EXERCISE DESCRIPTION: Give back an exact copy of the lines in the records below, from the line that has "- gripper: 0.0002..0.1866" through the line that has "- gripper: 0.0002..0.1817", and nothing besides.

Extracted data entries:
* * *

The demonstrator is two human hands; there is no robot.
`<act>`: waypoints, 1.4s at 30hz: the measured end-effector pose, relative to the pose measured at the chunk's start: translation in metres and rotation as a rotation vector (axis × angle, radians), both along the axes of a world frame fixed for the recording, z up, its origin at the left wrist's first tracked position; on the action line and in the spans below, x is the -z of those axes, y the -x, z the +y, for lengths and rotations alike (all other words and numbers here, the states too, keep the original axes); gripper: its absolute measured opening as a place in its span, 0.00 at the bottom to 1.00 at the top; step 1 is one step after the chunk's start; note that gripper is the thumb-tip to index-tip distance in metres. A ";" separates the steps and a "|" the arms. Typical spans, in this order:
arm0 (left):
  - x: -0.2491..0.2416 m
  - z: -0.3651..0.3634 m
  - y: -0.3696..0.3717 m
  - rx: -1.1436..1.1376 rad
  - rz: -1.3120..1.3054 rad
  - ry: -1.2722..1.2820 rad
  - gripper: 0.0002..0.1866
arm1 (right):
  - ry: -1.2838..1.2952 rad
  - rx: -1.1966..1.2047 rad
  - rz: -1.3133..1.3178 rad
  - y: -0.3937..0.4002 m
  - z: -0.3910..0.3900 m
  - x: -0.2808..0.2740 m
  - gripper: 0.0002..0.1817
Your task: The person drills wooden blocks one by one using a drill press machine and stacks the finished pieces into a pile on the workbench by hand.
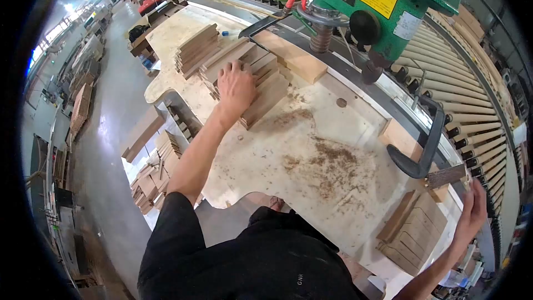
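Note:
My left hand [237, 86] rests over a stack of flat wooden pieces [269, 91] at the upper middle of the board, its fingers curled round the top of one piece. A second stack of wooden strips [197, 47] stands just beyond it. Far to the right, my right hand [472, 214] reaches up past the board's edge, fingers close together at the end of what looks like a dark-bristled brush [446, 175]. The thumb's grip there is partly hidden. Next to this hand, a row of wooden blocks [417, 232] lies on the board near the right corner.
A green drill press [383, 0] overhangs the far side. Black clamps [425, 147] hold wooden fences [294, 55] along the far edge. Sawdust [333, 161] covers the middle of the pale board [250, 161]. Wood offcuts [152, 180] lie lower left; a roller conveyor [444, 78] runs behind.

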State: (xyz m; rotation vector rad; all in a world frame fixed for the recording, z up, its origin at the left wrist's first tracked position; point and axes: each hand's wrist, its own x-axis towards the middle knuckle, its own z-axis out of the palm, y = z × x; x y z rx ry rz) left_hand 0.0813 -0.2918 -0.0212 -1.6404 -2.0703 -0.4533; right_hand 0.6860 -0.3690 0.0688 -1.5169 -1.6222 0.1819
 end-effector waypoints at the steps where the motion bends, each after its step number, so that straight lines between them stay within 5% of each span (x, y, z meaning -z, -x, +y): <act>1: 0.007 0.003 0.004 -0.001 0.041 0.021 0.19 | 0.003 -0.087 -0.018 0.012 0.019 -0.009 0.19; 6: 0.032 0.005 0.002 0.070 0.182 -0.181 0.17 | 0.042 -0.290 0.073 0.074 0.095 -0.038 0.18; 10: 0.016 0.001 -0.014 0.121 -0.043 -0.199 0.11 | 0.058 -0.358 0.024 0.098 0.145 -0.059 0.18; 14: 0.004 0.022 -0.059 0.465 -0.196 -0.095 0.15 | 0.045 -0.357 0.043 0.129 0.194 -0.089 0.19; 24: 0.098 0.166 -0.150 0.896 -0.297 0.111 0.13 | 0.143 -0.497 0.505 0.164 0.359 -0.120 0.23; 33: 0.097 0.180 -0.150 0.726 -0.063 0.102 0.14 | 0.071 -0.660 0.649 0.181 0.421 -0.131 0.21; 36: 0.088 0.173 -0.158 0.791 -0.256 0.029 0.22 | 0.061 -0.687 0.665 0.189 0.425 -0.139 0.21; 42: 0.097 0.197 -0.148 0.766 -0.168 0.170 0.36 | 0.048 -0.691 0.658 0.206 0.433 -0.151 0.21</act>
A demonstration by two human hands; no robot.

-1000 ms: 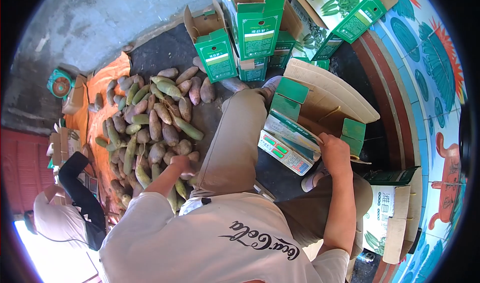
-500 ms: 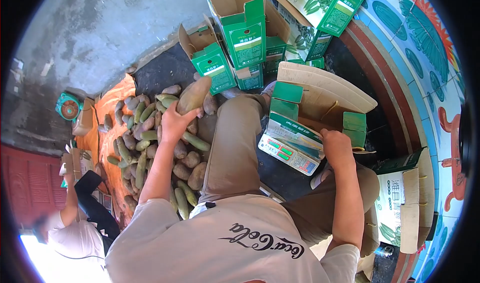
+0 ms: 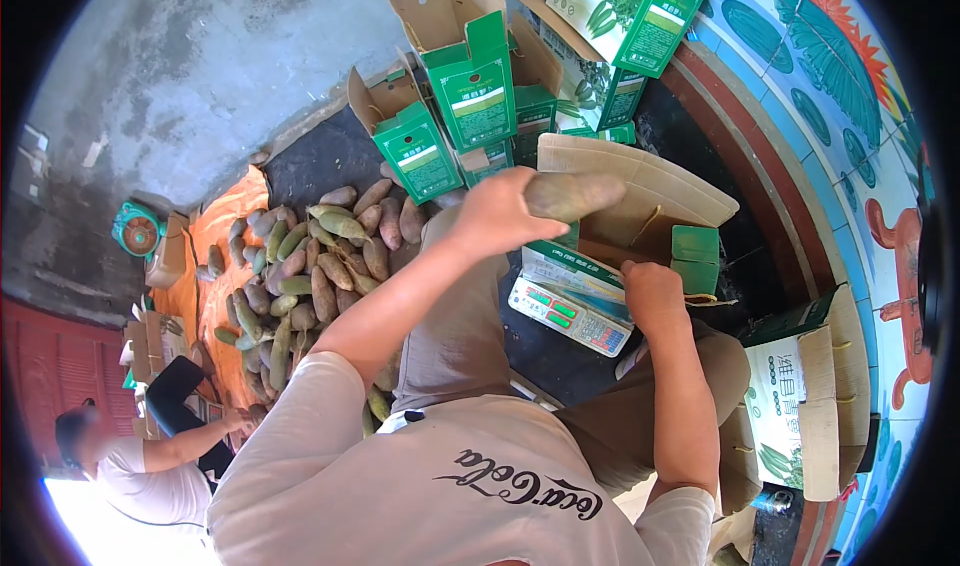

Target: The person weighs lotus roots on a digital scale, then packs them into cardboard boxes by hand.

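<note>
A large radish [image 3: 575, 196] is gripped in my left hand [image 3: 508, 211], above the near left edge of an open cardboard box [image 3: 630, 181]. My right hand [image 3: 655, 291] is closed on the near rim of that box, its fingers partly hidden. The box stands tilted behind a white digital scale [image 3: 570, 318] with green lit displays and a keypad. To the left lies a big pile of green and brownish radishes [image 3: 325, 301], partly on an orange sheet [image 3: 212, 311].
Open green boxes [image 3: 475, 96] stand at the back, beside stacked printed boxes [image 3: 630, 16]. Another box [image 3: 800, 406] is at the right. A co-worker [image 3: 150, 466] sits at the lower left. A small green fan [image 3: 137, 229] stands by the wall.
My left hand has carried the radish right, from over the pile to the open box. The co-worker's arm has reached toward the pile. The view has shifted slightly.
</note>
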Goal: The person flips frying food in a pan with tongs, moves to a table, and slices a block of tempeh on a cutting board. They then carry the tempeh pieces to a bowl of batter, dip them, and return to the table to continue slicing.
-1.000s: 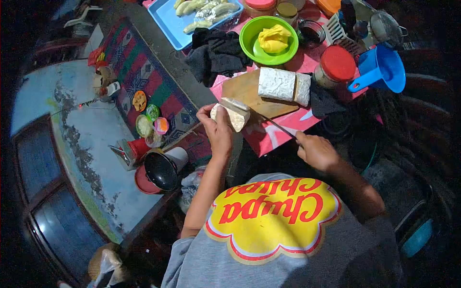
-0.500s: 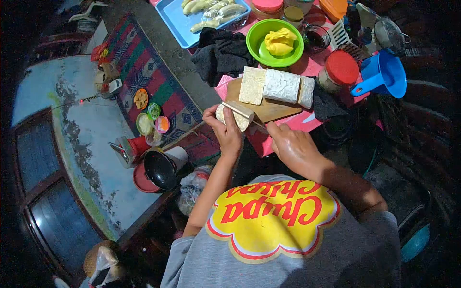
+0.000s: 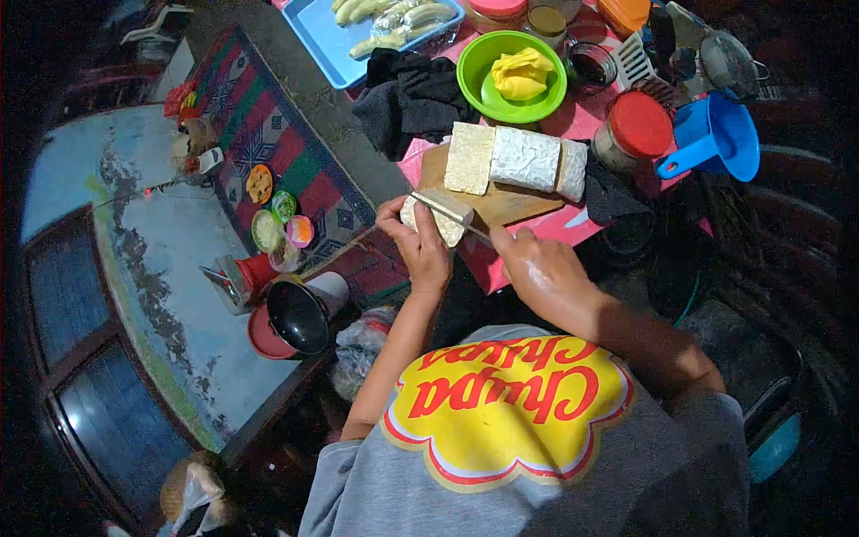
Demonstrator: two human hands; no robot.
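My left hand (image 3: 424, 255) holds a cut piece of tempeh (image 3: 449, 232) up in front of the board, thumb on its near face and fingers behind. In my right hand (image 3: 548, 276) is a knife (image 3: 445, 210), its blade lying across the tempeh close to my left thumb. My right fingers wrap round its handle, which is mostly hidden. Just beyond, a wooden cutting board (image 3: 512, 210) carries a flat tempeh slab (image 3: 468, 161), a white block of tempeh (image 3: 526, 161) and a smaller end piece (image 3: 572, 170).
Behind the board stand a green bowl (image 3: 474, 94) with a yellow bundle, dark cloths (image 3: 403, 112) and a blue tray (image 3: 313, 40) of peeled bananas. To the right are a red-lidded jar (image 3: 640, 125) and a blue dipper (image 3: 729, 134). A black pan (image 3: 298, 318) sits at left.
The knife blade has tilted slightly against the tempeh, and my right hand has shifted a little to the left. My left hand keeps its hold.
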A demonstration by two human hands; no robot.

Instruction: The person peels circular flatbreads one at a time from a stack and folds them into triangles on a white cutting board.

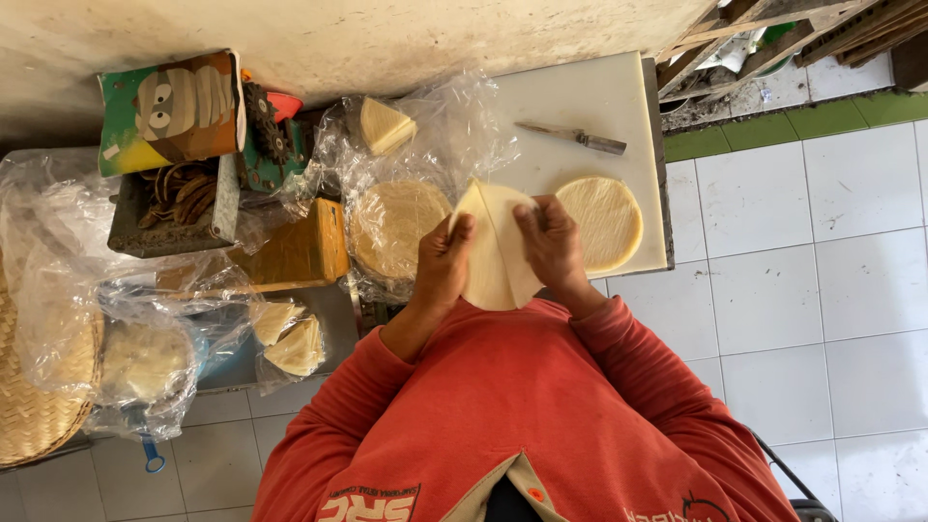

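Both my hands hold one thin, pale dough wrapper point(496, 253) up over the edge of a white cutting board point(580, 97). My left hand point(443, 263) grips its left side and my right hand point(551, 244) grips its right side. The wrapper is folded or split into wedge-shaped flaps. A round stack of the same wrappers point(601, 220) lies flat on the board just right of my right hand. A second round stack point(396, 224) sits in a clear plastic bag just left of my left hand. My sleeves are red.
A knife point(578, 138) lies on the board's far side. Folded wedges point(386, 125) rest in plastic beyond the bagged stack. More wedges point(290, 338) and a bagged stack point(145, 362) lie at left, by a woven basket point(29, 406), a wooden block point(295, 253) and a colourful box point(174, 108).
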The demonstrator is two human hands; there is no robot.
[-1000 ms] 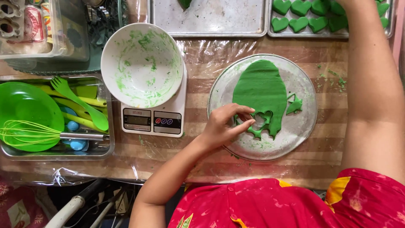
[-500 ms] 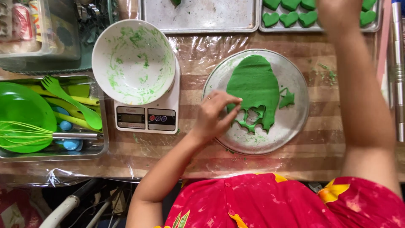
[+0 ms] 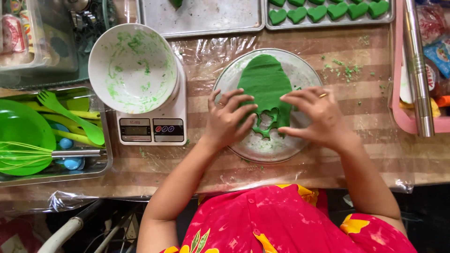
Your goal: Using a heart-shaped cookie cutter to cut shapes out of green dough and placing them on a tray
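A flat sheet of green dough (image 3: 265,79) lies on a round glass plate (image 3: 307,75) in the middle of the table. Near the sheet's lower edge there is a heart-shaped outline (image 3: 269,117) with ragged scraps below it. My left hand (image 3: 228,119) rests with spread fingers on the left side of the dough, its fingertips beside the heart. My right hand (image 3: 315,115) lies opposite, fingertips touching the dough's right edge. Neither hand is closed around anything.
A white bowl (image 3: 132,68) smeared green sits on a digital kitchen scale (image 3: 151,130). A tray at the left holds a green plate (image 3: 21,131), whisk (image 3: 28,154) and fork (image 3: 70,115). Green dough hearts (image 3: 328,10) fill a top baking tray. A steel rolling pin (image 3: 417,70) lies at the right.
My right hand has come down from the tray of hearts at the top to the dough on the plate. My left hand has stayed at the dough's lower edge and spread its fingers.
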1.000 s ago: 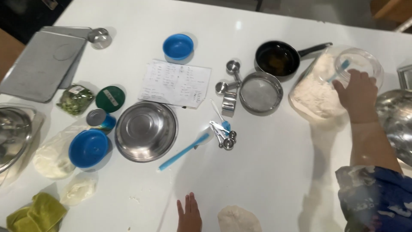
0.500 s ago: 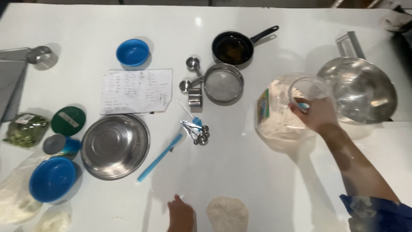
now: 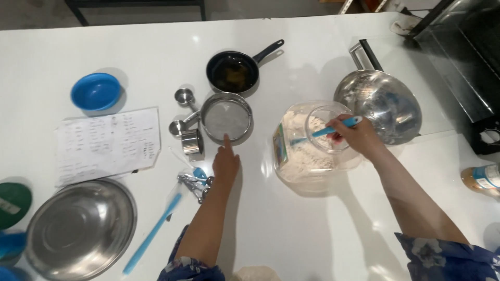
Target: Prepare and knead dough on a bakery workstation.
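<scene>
My right hand (image 3: 355,137) grips the blue handle of a scoop (image 3: 333,129) whose end dips into the open mouth of a clear plastic jar of flour (image 3: 307,151). My left hand (image 3: 225,161) reaches across the white table with its index finger stretched out, the fingertip touching the near rim of a round metal sieve (image 3: 226,117). It holds nothing. Metal measuring cups (image 3: 186,129) lie just left of the sieve, and a bunch of measuring spoons (image 3: 197,183) lies under my left wrist.
A black frying pan (image 3: 233,71) sits behind the sieve. Steel bowls stand at the right (image 3: 383,104) and the near left (image 3: 78,229). A blue bowl (image 3: 96,91), a handwritten sheet (image 3: 107,144), a blue spatula (image 3: 151,234), a green lid (image 3: 13,204) and a bottle (image 3: 482,179) are around.
The view has shifted right and closer. My left hand has moved from the near table edge up to the sieve. My right hand stays at the flour jar with the scoop.
</scene>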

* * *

ANSWER TO THE PROBLEM:
  - gripper: 0.0002..0.1866
arm1 (right):
  - ry: -1.2838..1.2952 rad
  - rx: -1.1966..1.2047 rad
  - rz: -1.3133..1.3178 rad
  - y: -0.3937..0.4002 m
  - z: -0.3910..0.3900 m
  - x: -0.2808..0.2740 m
  - gripper: 0.0002..0.1817

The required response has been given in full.